### WORK INSTRUCTION
All of the entries must appear again exactly as written.
+++ MATERIAL TO PROCESS
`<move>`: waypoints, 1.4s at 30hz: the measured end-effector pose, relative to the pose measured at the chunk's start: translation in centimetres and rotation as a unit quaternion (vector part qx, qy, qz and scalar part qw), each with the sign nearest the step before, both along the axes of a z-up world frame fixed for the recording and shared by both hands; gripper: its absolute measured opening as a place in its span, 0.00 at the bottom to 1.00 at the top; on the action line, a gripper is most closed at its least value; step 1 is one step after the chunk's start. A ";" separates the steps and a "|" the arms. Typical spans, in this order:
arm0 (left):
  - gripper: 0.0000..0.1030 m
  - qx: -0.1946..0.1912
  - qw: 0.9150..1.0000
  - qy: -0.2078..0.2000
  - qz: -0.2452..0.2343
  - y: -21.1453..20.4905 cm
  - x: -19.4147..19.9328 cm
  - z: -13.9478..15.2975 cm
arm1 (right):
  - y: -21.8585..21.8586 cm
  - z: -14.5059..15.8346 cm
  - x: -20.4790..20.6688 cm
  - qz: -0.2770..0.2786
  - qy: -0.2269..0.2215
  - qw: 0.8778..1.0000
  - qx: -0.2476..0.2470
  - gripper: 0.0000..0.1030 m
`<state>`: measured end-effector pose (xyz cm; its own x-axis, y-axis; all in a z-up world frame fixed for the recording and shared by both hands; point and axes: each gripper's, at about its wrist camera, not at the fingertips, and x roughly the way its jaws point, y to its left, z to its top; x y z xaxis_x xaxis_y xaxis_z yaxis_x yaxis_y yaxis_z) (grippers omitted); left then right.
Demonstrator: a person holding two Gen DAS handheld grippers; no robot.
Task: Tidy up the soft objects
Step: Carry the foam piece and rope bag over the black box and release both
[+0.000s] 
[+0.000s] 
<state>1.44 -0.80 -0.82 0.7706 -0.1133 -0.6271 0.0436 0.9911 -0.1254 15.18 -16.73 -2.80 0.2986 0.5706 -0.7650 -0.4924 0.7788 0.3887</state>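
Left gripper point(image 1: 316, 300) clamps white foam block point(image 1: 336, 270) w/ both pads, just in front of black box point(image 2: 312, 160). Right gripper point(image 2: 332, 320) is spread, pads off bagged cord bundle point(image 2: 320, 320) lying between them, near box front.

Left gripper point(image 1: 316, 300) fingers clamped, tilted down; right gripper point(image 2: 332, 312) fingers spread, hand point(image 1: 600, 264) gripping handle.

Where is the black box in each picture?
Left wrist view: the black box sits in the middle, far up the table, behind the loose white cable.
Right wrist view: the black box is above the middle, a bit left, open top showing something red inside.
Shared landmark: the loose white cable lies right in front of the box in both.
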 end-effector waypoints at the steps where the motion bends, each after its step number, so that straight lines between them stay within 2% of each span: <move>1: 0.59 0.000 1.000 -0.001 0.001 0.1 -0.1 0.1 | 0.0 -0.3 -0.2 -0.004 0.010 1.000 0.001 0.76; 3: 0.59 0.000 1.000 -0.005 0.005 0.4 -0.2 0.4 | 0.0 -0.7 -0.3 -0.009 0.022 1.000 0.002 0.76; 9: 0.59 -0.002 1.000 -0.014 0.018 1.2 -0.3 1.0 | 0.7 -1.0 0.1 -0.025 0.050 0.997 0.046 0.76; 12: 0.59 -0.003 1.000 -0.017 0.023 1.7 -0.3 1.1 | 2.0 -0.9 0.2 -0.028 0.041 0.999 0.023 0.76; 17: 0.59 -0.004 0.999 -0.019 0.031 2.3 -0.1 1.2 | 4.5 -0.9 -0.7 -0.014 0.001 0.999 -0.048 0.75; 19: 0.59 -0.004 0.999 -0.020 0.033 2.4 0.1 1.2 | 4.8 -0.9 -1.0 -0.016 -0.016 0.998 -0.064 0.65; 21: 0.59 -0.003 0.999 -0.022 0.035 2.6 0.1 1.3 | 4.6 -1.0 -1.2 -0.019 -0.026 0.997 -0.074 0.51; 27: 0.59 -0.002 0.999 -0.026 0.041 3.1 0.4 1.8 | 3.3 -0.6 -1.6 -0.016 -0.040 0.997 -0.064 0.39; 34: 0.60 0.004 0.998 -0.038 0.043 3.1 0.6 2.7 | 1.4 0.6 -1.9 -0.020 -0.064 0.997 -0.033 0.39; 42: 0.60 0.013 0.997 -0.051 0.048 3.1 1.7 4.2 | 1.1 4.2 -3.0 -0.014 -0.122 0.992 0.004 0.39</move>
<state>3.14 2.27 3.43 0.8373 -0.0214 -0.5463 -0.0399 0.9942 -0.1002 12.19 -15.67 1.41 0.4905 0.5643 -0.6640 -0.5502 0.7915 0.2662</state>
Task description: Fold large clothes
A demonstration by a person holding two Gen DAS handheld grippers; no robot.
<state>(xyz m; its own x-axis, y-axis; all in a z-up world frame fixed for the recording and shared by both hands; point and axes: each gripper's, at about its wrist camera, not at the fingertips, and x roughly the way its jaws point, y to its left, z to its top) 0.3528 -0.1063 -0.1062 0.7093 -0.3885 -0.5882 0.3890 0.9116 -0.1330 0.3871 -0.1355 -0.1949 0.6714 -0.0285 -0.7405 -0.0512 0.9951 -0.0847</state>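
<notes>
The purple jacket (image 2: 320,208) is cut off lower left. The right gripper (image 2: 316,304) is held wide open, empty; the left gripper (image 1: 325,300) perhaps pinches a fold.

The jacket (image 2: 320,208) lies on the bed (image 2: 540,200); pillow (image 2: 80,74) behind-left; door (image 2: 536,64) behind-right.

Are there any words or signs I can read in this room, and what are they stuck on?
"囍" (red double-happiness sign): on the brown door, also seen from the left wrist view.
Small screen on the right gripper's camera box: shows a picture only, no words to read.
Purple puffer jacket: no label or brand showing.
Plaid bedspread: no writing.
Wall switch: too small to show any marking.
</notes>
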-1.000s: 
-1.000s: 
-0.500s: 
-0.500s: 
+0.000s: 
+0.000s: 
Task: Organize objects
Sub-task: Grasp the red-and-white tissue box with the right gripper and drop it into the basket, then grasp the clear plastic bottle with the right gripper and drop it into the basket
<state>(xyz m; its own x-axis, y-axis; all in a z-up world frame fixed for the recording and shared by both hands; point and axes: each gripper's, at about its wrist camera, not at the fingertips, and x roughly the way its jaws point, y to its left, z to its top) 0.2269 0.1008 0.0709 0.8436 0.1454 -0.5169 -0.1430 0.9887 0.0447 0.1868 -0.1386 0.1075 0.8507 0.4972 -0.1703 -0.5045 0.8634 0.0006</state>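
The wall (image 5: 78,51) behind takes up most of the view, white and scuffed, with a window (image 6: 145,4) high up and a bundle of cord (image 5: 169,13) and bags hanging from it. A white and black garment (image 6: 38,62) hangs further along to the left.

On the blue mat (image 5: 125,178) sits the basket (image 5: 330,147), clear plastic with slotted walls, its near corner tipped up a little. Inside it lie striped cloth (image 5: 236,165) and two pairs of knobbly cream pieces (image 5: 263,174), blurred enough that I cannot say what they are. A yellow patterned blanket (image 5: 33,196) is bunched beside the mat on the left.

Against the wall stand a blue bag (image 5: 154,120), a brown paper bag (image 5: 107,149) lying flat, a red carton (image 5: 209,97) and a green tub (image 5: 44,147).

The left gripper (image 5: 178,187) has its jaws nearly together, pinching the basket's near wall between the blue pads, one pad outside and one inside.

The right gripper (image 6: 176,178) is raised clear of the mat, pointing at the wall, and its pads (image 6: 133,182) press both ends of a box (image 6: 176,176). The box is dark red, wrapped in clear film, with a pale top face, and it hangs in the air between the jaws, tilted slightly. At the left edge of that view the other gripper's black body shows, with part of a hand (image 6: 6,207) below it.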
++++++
### TASK RESPONSE
`<move>`: waypoints, 1.4s at 30hz: the measured end-effector pose, relative to the pose measured at the chunk's start: translation in centimetres and rotation as a unit quaternion (vector part qx, qy, qz and scalar part qw), each with the sign nearest the step before, both along the axes of a z-up world frame fixed for the recording and shared by both hands; gripper: its absolute measured opening as a place in its span, 0.00 at the bottom to 1.00 at the top; on the action line, a gripper is most closed at its least value; step 1 is one step after the chunk's start. A ";" separates the steps and a "|" the arms. Typical spans, in this order:
arm0 (left):
  - gripper: 0.0000..0.1030 m
  - qx: -0.1946..0.1912
  - qw: 0.9150..1.0000
  - qy: -0.2078..0.2000
  - qz: -0.2452..0.2343
  - y: -21.1453..20.4905 cm
  - x: -19.4147..19.9328 cm
  - z: -13.9478..15.2975 cm
arm1 (right):
  - y: -21.8585..21.8586 cm
  - z: -14.5059..15.8346 cm
  - x: -20.4790..20.6688 cm
  - qz: -0.2770..0.2786
  - qy: -0.2269..0.2215
  - qw: 0.8778..1.0000
  - qx: -0.2476..0.2470
  - gripper: 0.0000..0.1030 m
`<state>`: measured end-effector pose (xyz cm; its own x-axis, y-axis; all in a z-up world frame fixed for the recording and shared by both hands; point and axes: each gripper's, at about its wrist camera, not at the fingertips, and x roughly the way its jaws point, y to its left, z to its top; x y z xaxis_x xaxis_y xaxis_z yaxis_x yaxis_y yaxis_z) (grippers omitted); left then right.
Demonstrator: a person holding two Gen DAS handheld grippers; no robot.
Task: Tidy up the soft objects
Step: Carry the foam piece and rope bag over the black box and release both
[+0.000s] 
[+0.000s] 
<state>1.44 -0.80 -0.82 0.7706 -0.1133 -0.6271 0.0436 0.9911 -0.1254 15.18 -16.73 -2.80 0.2986 0.5706 -0.7650 -0.4924 0.7788 0.3887</state>
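Left gripper point(image 1: 316, 300) clamps white foam block point(image 1: 336, 270) w/ both pads, just in front of black box point(image 2: 312, 160). Right gripper point(image 2: 332, 320) is spread, pads off bagged cord bundle point(image 2: 320, 320) lying between them, near box front.

Left gripper point(image 1: 316, 300) fingers clamped, tilted down; right gripper point(image 2: 332, 312) fingers spread, hand point(image 1: 600, 264) gripping handle.

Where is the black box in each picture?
Left wrist view: the black box sits in the middle, far up the table, behind the loose white cable.
Right wrist view: the black box is above the middle, a bit left, open top showing something red inside.
Shared landmark: the loose white cable lies right in front of the box in both.
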 end-effector waypoints at the steps where the motion bends, each after its step number, so that straight lines between them stay within 2% of each span: <move>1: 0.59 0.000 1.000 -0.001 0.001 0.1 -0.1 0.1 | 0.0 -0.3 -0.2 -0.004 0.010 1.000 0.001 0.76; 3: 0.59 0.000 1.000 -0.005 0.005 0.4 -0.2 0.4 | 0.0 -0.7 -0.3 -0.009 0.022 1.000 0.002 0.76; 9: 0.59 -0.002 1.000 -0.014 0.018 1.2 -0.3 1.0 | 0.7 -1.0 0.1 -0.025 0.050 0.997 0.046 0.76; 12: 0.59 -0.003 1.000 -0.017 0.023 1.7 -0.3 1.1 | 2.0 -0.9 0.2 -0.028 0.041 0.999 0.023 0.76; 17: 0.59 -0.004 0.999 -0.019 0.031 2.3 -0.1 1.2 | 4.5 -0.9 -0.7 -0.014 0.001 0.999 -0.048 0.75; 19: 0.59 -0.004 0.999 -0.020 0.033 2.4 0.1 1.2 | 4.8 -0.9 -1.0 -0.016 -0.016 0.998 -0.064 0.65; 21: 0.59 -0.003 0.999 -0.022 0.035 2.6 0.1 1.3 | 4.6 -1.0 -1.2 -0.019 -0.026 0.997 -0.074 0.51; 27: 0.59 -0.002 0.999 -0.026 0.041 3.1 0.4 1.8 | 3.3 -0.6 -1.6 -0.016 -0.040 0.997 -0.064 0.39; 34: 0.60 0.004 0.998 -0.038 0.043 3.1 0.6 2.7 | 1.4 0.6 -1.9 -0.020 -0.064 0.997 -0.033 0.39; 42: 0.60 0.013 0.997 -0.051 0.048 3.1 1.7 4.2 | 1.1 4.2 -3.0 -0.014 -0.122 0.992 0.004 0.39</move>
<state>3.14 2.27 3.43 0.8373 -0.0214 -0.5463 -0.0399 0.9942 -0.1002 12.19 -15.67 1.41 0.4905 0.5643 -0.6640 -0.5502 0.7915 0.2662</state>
Task description: Fold large clothes
A demonstration by a person holding two Gen DAS handheld grippers; no robot.
<state>(xyz m; its own x-axis, y-axis; all in a z-up world frame fixed for the recording and shared by both hands; point and axes: each gripper's, at about its wrist camera, not at the fingertips, and x roughly the way its jaws point, y to its left, z to its top) 0.3528 -0.1063 -0.1062 0.7093 -0.3885 -0.5882 0.3890 0.9116 -0.1330 0.3871 -0.1355 -0.1949 0.6714 -0.0285 -0.7405 -0.0512 0.9951 -0.0847</state>
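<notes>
The purple jacket (image 2: 320,208) is cut off lower left. The right gripper (image 2: 316,304) is held wide open, empty; the left gripper (image 1: 325,300) perhaps pinches a fold.

The jacket (image 2: 320,208) lies on the bed (image 2: 540,200); pillow (image 2: 80,74) behind-left; door (image 2: 536,64) behind-right.

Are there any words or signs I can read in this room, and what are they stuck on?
"囍" (red double-happiness sign): on the brown door, also seen from the left wrist view.
Small screen on the right gripper's camera box: shows a picture only, no words to read.
Purple puffer jacket: no label or brand showing.
Plaid bedspread: no writing.
Wall switch: too small to show any marking.
</notes>
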-1.000s: 
-1.000s: 
-0.500s: 
-0.500s: 
+0.000s: 
+0.000s: 
Task: Organize objects
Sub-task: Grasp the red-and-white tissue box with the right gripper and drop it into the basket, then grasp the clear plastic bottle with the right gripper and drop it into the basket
<state>(xyz m; its own x-axis, y-axis; all in a z-up world frame fixed for the recording and shared by both hands; point and axes: each gripper's, at about its wrist camera, not at the fingertips, and x roughly the way its jaws point, y to its left, z to its top) 0.2269 0.1008 0.0709 0.8436 0.1454 -0.5169 -0.1430 0.9887 0.0447 0.1868 -0.1386 0.1075 0.8507 0.4972 -0.1703 -0.5045 0.8634 0.0006</state>
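The wall (image 5: 78,51) behind takes up most of the view, white and scuffed, with a window (image 6: 145,4) high up and a bundle of cord (image 5: 169,13) and bags hanging from it. A white and black garment (image 6: 38,62) hangs further along to the left.

On the blue mat (image 5: 125,178) sits the basket (image 5: 330,147), clear plastic with slotted walls, its near corner tipped up a little. Inside it lie striped cloth (image 5: 236,165) and two pairs of knobbly cream pieces (image 5: 263,174), blurred enough that I cannot say what they are. A yellow patterned blanket (image 5: 33,196) is bunched beside the mat on the left.

Against the wall stand a blue bag (image 5: 154,120), a brown paper bag (image 5: 107,149) lying flat, a red carton (image 5: 209,97) and a green tub (image 5: 44,147).

The left gripper (image 5: 178,187) has its jaws nearly together, pinching the basket's near wall between the blue pads, one pad outside and one inside.

The right gripper (image 6: 176,178) is raised clear of the mat, pointing at the wall, and its pads (image 6: 133,182) press both ends of a box (image 6: 176,176). The box is dark red, wrapped in clear film, with a pale top face, and it hangs in the air between the jaws, tilted slightly. At the left edge of that view the other gripper's black body shows, with part of a hand (image 6: 6,207) below it.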

The answer to this exercise has been written out completely.